▶ [What to do] The data below is to be repeated in full, exactly as given.

▶ [Data]
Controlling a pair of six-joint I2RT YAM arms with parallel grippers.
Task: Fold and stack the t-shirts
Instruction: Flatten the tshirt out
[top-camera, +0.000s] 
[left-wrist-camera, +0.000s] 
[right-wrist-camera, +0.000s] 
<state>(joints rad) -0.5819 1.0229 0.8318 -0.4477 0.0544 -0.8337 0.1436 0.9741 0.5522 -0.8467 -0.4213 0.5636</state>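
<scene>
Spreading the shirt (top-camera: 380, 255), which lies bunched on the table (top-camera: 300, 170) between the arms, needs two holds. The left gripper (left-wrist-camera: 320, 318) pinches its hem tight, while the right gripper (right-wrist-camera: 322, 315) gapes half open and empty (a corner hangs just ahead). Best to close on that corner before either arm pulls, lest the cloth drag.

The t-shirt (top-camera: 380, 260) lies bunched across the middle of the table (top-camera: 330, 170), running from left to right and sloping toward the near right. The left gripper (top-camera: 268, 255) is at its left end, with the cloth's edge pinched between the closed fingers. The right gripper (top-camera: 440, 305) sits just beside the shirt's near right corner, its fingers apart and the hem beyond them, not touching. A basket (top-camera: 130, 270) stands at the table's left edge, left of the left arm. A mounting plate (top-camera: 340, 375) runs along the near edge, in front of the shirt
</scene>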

▶ [Output]
Controlling a pair of six-joint I2RT YAM arms with parallel grippers.
Task: Fold and stack the t-shirts
Instruction: Flatten the tshirt out
[top-camera, +0.000s] 
[left-wrist-camera, +0.000s] 
[right-wrist-camera, +0.000s] 
<state>(joints rad) -0.5819 1.0229 0.8318 -0.4477 0.0544 -0.8337 0.1436 0.9741 0.5522 -0.8467 -0.4213 0.5636</state>
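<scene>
Spreading the shirt (top-camera: 380, 255), which lies bunched on the table (top-camera: 300, 170) between the arms, needs two holds. The left gripper (left-wrist-camera: 320, 318) pinches its hem tight, while the right gripper (right-wrist-camera: 322, 315) gapes half open and empty (a corner hangs just ahead). Best to close on that corner before either arm pulls, lest the cloth drag.

The t-shirt (top-camera: 380, 260) lies bunched across the middle of the table (top-camera: 330, 170), running from left to right and sloping toward the near right. The left gripper (top-camera: 268, 255) is at its left end, with the cloth's edge pinched between the closed fingers. The right gripper (top-camera: 440, 305) sits just beside the shirt's near right corner, its fingers apart and the hem beyond them, not touching. A basket (top-camera: 130, 270) stands at the table's left edge, left of the left arm. A mounting plate (top-camera: 340, 375) runs along the near edge, in front of the shirt
</scene>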

This answer is finished.